Guidance for Training an AWS DeepRacer Model using Amazon SageMaker
Overview
How it works
This architecture diagram is intended for software developers, showing how they can use an Amazon SageMaker Notebook instance to directly train and evaluate AWS DeepRacer models with full control. This includes augmenting the simulation environment, manipulating inputs to the neural network, modifying neural network architecture, running distributed rollouts, and debugging their model.
Well-Architected Pillars
The architecture diagram above is an example of a Solution created with Well-Architected best practices in mind. To be fully Well-Architected, you should follow as many Well-Architected best practices as possible.
Operational Excellence
The services you can configure in this Guidance enhance your operational excellence in a number of ways. First, SageMaker streamlines the process of training Reinforcement Learning (RL) models, while RoboMaker automates the creation of simulation environments and data generation. Second, Kinesis Video Streams allows real-time monitoring of model training and evaluation. And third, CloudWatch provides centralized logging and monitoring for all services involved, enabling efficient operations management.
Security
CloudWatch offers centralized security monitoring and alerts to support efficient threat detection. Also, Amazon Virtual Private Cloud (Amazon VPC) with VPC endpoints ensures private and secure communication between SageMaker, RoboMaker, and Amazon S3, preventing exposure to the public internet.
Reliability
SageMaker ensures the reliability of model training by managing the implementation of training jobs, including fault tolerance and recovery. Moreover, Amazon S3 offers reliable storage for training data and model images, ensuring data availability and durability. RoboMaker contributes to reliability by creating and managing the simulation environment, enabling robust data generation for training. Also, Kinesis Video Streams stream live training and evaluation, allowing real-time monitoring for reliability assessment. It also provides capabilities in multiple Availability Zones.
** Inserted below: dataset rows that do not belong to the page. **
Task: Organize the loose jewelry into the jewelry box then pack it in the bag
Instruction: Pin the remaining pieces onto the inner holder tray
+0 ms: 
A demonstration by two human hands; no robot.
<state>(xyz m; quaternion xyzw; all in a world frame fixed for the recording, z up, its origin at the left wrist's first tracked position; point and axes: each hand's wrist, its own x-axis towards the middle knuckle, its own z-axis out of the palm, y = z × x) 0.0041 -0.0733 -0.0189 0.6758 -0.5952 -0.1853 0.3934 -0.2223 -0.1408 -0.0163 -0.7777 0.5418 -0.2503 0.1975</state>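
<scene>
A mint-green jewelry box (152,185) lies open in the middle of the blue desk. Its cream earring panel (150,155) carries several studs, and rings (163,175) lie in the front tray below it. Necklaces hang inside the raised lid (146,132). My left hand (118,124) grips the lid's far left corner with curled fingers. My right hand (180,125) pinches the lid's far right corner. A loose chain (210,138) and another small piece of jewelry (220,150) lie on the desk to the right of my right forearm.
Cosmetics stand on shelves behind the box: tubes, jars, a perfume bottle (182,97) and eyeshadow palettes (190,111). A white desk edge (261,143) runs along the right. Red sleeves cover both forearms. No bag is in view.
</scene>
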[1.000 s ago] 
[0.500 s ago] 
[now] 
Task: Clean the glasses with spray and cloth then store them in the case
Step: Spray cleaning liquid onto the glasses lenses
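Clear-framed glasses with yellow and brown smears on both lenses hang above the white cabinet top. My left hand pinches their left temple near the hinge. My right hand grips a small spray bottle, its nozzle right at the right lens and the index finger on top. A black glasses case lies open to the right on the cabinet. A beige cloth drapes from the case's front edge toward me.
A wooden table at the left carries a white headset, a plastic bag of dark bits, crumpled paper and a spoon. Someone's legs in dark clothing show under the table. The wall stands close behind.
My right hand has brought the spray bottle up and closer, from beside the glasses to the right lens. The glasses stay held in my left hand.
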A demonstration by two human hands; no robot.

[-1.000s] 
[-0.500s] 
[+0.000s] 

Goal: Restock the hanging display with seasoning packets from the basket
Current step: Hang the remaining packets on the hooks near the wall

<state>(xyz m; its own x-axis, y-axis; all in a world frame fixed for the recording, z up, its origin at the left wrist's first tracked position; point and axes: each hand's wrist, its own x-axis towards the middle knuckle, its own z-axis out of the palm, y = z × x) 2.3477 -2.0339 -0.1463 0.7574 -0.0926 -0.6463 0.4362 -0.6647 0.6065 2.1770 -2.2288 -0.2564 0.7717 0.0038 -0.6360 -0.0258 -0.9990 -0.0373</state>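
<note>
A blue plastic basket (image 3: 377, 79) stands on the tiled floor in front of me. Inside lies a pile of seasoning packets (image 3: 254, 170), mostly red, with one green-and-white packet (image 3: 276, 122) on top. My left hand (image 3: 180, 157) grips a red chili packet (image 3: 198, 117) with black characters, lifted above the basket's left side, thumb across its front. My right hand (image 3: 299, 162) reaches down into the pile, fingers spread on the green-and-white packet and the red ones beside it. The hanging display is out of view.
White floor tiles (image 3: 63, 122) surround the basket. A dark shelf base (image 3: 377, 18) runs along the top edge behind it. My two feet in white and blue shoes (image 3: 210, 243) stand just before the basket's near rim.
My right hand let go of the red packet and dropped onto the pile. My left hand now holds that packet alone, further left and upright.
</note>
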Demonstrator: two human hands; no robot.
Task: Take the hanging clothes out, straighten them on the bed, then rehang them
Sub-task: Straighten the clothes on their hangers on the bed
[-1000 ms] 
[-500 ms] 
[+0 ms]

Finally, CloudWatch provides comprehensive logs, metrics, and operational insights, aiding in identifying and mitigating reliability issues promptly.
Performance Efficiency
The management capabilities of SageMaker streamline model training, utilizing compute resources efficiently along with right sizing the instance on which it is running. Also, SageMaker Notebook uses ml.t3.2xlarge and SageMaker training uses ml.c4.2xlarge instances–optimizing the performance of SageMaker for this Guidance. Additionally, RoboMaker enhances performance efficiency by creating and managing a simulation environment optimized for AWS DeepRacer training.
Cost Optimization
SageMaker training jobs are sized to the workload and shut down when the training job is complete, helping you avoid unnecessary costs, and the clean up code for SageMaker Notebook further ensures efficient resource use by removing unnecessary components. Also, the automatic shutdown of RoboMaker reduces idle resource costs. RoboMaker also includes clean up code to delete resources, minimizing residual costs.
Sustainability
SageMaker supports sustainability by helping you to efficiently managing resources during RL model training, reducing energy consumption and your environmental impact. Right sizing of the underlying instance helps to optimize compute resources sustainably. Furthermore, Kinesis Video Streams enables real-time monitoring, helping you make informed decisions to optimize resource usage and minimize energy waste.
Deploy with confidence
Ready to deploy? Review the sample code on GitHub for detailed deployment instructions to deploy as-is or customize to fit your needs.
Disclaimer
Did you find what you were looking for today?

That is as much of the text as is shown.